Problem description: Drop every picture, then print the rest of the listing exactly as given.
>>
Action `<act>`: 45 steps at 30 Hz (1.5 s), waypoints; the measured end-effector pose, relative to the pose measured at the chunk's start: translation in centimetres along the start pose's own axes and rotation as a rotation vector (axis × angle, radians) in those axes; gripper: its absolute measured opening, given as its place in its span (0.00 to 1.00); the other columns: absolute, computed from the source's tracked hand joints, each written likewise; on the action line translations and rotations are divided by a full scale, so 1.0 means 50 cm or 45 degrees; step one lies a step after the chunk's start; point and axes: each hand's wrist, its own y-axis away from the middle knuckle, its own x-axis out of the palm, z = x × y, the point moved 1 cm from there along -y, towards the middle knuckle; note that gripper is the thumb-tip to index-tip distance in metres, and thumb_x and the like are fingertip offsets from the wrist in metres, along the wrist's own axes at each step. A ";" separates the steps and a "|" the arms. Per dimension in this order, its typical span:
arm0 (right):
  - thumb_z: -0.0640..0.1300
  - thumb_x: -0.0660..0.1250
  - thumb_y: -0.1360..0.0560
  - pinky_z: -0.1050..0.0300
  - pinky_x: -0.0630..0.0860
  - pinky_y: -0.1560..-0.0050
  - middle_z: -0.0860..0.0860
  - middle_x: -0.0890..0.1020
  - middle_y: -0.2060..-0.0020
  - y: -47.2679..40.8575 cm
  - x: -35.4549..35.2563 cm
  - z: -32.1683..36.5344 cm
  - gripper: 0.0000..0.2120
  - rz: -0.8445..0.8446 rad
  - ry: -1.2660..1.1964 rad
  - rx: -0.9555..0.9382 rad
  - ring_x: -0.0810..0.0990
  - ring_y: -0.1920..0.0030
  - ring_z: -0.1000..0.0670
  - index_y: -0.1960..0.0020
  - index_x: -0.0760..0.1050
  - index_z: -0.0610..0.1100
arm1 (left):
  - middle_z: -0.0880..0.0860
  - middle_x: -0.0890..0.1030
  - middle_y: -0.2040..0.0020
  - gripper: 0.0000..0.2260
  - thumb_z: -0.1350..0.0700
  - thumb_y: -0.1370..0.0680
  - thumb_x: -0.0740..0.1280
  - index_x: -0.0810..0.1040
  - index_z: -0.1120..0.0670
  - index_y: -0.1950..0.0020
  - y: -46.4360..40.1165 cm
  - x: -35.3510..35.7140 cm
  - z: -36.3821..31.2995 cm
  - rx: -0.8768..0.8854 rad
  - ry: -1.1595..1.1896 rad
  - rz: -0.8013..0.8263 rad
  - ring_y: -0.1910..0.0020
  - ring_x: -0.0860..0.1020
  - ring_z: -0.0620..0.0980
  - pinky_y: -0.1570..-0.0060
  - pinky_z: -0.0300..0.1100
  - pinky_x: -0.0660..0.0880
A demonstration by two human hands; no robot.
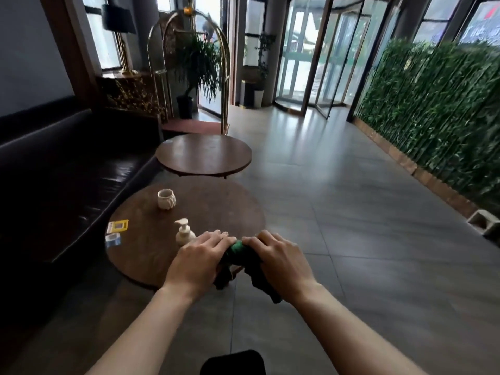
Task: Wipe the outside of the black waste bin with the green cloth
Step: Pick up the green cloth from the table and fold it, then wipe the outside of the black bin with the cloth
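Observation:
The dark green cloth (238,249) is bunched up between my two hands, with its loose ends hanging below them. My left hand (200,258) grips its left part and my right hand (278,261) grips its right part, both over the near right edge of a round wooden table (135,261). A dark rounded shape (233,362) sits at the bottom edge of the view below my arms; I cannot tell whether it is the black waste bin. A dark, boxy stand (247,94) is far off by the entrance.
On the near table stand a white pump bottle (184,234), a white cup (166,198) and small cards (117,228). A second round table (203,154) is beyond it. A black sofa (67,171) runs along the left; a plant wall (433,117) and a concrete block (484,223) are on the right.

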 end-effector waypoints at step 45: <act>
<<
Written reply:
Action `<act>`: 45 steps at 30 Hz (1.5 s), waypoints; the measured end-effector pose, relative to the pose measured at the chunk's start: translation in centimetres along the start pose's own axes and rotation as a rotation vector (axis × angle, radians) in those axes; gripper: its absolute measured opening, given as its place in its span (0.00 to 1.00); the other columns: absolute, computed from the source's tracked hand joints, each written likewise; on the action line translations and rotations are divided by a full scale, so 1.0 means 50 cm or 45 degrees; step one lies a step after the chunk's start; point and axes: each hand's wrist, its own y-axis away from the middle knuckle, its own x-axis out of the palm, z = x × y, the point moved 1 cm from there along -y, towards the middle knuckle; note that gripper is the thumb-tip to index-tip distance in metres, and thumb_x and the like are fingertip offsets from the wrist in metres, along the wrist's own axes at each step. A ";" separates the steps and a "|" the arms. Per dimension in this order, its typical span:
arm0 (right):
  - thumb_z: -0.0640..0.1300
  - thumb_x: -0.0660..0.1250
  - thumb_y: -0.1360..0.0560
  - pinky_z: -0.1050..0.0300
  - pinky_x: -0.0630..0.0860
  - pinky_y: -0.1560..-0.0050
  - middle_z: -0.0860..0.0860
  - middle_x: -0.0890..0.1020
  - middle_y: -0.2060..-0.0020
  - y: -47.2679..40.8575 cm
  - x: -35.4549..35.2563 cm
  - z: -32.1683..36.5344 cm
  - gripper: 0.0000..0.2120
  - rz: -0.8445..0.8446 rad
  - ry: -1.2660..1.1964 rad
  - rx: -0.9555..0.9382 rad
  - ring_x: -0.0810..0.0990
  - ring_y: -0.1920..0.0030
  - ring_z: -0.1000..0.0670
  - index_y: -0.1960..0.0020
  - index_x: -0.0760..0.1050
  - index_z: -0.0610..0.1100
arm1 (left):
  - middle_z: -0.0880..0.0860
  - middle_x: -0.0890..0.1030
  - middle_y: -0.2040..0.0020
  - gripper: 0.0000..0.2260
  - thumb_z: -0.1350..0.0700
  - thumb_y: -0.1370..0.0680
  - thumb_x: -0.0740..0.1280
  - index_x: -0.0810..0.1040
  - index_z: -0.1120..0.0670
  - index_y: -0.1950..0.0020
  - y: -46.4360..40.1165 cm
  - x: -35.3510..35.7140 cm
  - z: -36.3821..31.2995 cm
  - rx: -0.8768..0.8854 rad
  - ry: -1.1595..1.1896 rad
  - rz: -0.8013..0.8263 rad
  - ring_y: -0.1910..0.0020
  - ring_x: -0.0860..0.1020
  - ring_z: -0.0620..0.0980
  - pinky_y: -0.1570..-0.0060
  - pinky_z: -0.0300..0.1100
  - pinky_x: -0.0660..0.0880
A demonstration by two human hands; no robot.
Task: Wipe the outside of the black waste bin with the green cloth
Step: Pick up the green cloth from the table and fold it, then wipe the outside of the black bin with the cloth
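Observation:
The dark green cloth (238,249) is bunched up between my two hands, with its loose ends hanging below them. My left hand (200,258) grips its left part and my right hand (278,261) grips its right part, both over the near right edge of a round wooden table (135,261). A dark rounded shape (233,362) sits at the bottom edge of the view below my arms; I cannot tell whether it is the black waste bin. A dark, boxy stand (247,94) is far off by the entrance.
On the near table stand a white pump bottle (184,234), a white cup (166,198) and small cards (117,228). A second round table (203,154) is beyond it. A black sofa (67,171) runs along the left; a plant wall (433,117) and a concrete block (484,223) are on the right.
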
 end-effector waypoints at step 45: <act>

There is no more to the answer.